## Your goal
Under this line are the records; write out word for word the part that begins at the line containing "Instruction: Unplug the" and ends at the line containing "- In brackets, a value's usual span", and no more.

## Records for this exercise
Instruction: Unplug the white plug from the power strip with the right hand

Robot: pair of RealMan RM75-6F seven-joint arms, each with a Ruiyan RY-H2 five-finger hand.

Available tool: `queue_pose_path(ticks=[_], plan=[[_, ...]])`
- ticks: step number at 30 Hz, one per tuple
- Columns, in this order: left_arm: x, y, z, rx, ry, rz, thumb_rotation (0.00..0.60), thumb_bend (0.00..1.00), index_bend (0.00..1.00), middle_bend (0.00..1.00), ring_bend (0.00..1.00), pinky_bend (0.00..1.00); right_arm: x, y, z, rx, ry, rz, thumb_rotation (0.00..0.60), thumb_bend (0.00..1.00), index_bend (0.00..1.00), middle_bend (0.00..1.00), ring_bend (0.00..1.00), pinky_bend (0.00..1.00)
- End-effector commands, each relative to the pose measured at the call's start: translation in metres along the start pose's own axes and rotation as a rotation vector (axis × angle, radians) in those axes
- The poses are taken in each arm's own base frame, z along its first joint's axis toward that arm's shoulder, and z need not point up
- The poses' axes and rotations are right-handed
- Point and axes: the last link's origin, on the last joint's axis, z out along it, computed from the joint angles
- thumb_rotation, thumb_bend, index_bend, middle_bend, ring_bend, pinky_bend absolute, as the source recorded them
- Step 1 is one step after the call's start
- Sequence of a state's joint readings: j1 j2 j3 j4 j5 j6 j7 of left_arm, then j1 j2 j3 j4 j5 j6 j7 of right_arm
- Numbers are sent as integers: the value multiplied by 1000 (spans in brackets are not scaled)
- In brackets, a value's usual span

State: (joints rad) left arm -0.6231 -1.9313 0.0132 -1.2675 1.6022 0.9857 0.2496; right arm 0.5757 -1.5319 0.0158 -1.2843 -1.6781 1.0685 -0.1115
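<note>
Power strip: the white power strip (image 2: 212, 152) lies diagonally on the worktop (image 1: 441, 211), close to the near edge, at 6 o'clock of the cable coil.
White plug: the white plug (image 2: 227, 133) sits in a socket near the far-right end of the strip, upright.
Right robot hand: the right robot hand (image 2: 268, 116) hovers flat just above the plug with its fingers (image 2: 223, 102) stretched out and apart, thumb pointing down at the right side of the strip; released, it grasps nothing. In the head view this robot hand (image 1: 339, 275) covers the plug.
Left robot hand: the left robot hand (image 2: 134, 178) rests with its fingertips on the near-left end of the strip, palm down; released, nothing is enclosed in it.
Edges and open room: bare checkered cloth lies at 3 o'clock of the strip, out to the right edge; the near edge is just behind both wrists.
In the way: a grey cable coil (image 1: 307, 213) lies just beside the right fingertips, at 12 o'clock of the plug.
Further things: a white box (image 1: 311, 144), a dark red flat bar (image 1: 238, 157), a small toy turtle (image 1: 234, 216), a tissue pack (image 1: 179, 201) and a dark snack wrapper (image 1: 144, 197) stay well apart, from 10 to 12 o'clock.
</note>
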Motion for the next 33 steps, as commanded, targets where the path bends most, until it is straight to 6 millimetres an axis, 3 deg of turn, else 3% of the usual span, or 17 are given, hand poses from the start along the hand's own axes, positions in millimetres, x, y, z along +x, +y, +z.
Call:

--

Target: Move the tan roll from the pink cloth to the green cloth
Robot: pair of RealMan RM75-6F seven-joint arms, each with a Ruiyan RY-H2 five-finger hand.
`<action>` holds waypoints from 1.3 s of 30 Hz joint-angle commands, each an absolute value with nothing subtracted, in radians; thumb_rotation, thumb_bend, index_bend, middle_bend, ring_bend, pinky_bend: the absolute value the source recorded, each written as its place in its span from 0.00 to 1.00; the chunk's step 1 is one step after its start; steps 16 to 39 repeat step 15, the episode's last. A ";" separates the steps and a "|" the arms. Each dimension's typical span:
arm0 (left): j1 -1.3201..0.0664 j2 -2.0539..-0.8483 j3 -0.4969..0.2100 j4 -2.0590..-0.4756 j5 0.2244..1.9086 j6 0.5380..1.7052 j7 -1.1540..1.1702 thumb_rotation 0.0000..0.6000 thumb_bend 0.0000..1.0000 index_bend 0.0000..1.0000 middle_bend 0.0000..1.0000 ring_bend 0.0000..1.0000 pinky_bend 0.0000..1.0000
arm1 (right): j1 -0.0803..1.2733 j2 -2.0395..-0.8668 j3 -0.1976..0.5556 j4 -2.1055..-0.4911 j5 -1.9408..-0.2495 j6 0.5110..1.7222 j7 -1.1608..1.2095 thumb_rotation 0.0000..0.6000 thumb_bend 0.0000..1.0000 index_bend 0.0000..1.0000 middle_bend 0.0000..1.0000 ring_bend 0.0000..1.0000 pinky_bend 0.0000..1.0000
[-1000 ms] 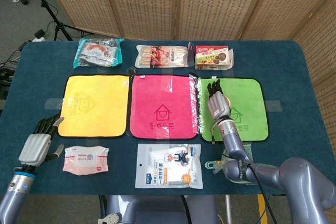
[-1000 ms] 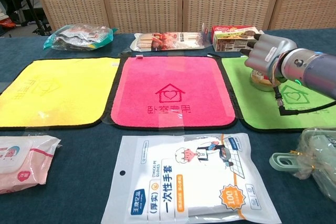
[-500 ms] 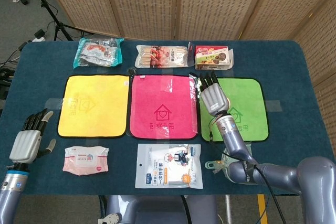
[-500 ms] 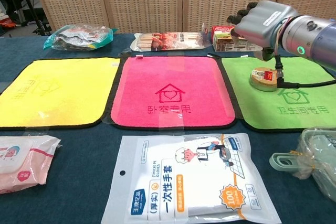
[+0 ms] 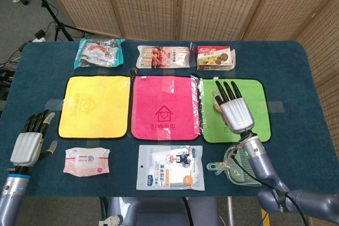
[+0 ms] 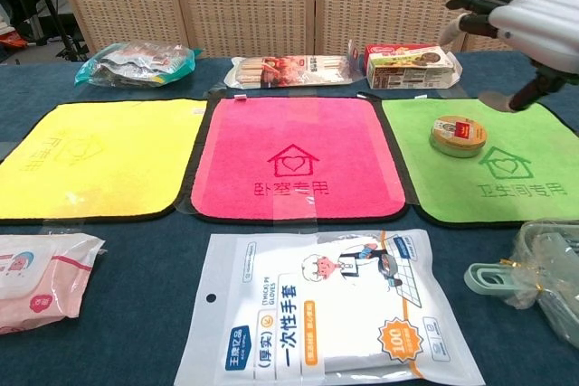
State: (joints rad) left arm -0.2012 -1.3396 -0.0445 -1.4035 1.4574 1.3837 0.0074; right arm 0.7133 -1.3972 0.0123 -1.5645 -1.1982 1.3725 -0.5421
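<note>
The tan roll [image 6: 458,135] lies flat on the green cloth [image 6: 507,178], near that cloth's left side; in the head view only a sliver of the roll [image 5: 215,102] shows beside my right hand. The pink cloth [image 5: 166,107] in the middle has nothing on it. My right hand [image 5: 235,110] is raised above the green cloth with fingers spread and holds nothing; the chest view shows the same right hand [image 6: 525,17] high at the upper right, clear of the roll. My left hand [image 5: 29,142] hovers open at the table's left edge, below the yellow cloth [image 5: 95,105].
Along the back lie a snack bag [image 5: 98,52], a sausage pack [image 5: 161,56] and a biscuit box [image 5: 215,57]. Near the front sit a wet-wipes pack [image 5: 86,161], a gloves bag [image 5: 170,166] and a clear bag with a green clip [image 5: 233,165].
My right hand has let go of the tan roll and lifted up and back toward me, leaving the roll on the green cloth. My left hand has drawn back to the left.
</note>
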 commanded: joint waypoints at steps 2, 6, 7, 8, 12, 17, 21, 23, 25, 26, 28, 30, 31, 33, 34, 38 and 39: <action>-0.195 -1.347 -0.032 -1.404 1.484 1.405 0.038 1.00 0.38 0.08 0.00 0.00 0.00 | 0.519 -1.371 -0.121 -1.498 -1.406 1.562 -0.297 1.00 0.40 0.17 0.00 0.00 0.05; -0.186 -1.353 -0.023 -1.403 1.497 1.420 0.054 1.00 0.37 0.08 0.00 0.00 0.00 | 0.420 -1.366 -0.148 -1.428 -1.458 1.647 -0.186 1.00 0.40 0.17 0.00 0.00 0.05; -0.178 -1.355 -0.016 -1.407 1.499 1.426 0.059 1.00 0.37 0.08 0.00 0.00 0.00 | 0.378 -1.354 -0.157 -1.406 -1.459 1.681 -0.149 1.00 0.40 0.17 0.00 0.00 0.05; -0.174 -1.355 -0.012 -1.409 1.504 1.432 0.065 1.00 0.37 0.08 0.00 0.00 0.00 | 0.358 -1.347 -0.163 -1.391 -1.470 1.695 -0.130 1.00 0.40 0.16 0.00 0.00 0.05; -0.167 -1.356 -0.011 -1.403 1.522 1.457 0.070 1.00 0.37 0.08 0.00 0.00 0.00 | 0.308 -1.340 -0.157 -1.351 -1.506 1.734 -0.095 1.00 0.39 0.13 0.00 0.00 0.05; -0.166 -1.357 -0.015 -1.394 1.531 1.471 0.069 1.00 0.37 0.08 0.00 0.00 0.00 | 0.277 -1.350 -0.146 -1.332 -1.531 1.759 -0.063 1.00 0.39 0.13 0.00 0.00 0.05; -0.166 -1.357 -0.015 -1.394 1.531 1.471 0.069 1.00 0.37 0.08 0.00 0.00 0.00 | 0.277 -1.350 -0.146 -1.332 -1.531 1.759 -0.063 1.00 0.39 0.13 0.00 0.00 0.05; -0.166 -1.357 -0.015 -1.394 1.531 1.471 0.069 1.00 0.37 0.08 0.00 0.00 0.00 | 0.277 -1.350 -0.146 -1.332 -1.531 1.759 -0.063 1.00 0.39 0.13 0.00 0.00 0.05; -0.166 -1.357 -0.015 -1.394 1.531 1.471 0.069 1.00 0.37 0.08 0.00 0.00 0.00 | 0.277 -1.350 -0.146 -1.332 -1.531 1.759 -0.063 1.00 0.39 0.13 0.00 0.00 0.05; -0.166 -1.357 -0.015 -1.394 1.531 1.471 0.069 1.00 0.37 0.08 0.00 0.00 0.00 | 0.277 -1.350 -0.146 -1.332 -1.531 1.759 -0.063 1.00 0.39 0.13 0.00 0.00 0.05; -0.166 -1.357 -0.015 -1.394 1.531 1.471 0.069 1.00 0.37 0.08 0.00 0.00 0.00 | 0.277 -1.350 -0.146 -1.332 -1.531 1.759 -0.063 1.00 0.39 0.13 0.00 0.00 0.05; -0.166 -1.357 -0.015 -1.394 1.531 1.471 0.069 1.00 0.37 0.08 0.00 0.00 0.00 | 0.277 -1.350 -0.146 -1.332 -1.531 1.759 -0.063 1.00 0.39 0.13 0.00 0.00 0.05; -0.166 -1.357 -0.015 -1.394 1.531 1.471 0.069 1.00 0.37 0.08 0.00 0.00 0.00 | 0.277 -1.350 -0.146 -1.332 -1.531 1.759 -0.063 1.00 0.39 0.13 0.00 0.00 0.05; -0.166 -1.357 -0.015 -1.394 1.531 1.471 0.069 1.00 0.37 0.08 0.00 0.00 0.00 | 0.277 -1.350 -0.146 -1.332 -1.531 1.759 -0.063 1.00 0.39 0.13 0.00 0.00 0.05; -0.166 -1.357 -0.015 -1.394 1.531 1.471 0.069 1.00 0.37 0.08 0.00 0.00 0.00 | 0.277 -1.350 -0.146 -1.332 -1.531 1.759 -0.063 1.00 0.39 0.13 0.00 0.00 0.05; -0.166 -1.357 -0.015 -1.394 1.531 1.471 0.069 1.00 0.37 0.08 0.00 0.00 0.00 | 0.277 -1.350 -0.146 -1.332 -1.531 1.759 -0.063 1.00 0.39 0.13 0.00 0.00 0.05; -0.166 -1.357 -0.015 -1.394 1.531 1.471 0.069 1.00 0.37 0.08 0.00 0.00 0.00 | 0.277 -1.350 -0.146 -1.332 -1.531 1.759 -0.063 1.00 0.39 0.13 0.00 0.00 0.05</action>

## Answer to the exercise
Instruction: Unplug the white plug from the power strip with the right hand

Robot: pair of RealMan RM75-6F seven-joint arms, each with a Ruiyan RY-H2 five-finger hand.

Available tool: `queue_pose_path(ticks=[_], plan=[[_, ...]])`
- ticks: step number at 30 Hz, one per tuple
- Columns, in this order: left_arm: x, y, z, rx, ry, rz, thumb_rotation (0.00..0.60), thumb_bend (0.00..1.00), index_bend (0.00..1.00), middle_bend (0.00..1.00), ring_bend (0.00..1.00), pinky_bend (0.00..1.00); right_arm: x, y, z, rx, ry, rz, thumb_rotation (0.00..0.60), thumb_bend (0.00..1.00), index_bend (0.00..1.00), middle_bend (0.00..1.00), ring_bend (0.00..1.00), pinky_bend (0.00..1.00)
- End-effector commands, each relative to the pose measured at the call's start: translation in metres along the start pose's own axes and rotation as a rotation vector (axis × angle, radians) in those axes
- The poses are taken in each arm's own base frame, z along its first joint's axis toward that arm's shoulder, and z need not point up
- The poses' axes and rotations are right-handed
- Point and axes: the last link's origin, on the last joint's axis, z out along it, computed from the joint angles
- thumb_rotation, thumb_bend, index_bend, middle_bend, ring_bend, pinky_bend absolute, as the source recorded them
- Step 1 is one step after the call's start
- Sequence of a state's joint readings: j1 j2 j3 j4 j5 j6 j7 of left_arm, then j1 j2 j3 j4 j5 j6 j7 of right_arm
- Numbers are sent as integers: the value multiplied by 1000 (spans in brackets are not scaled)
- In brackets, a value's usual span

This exercise is now fully answered.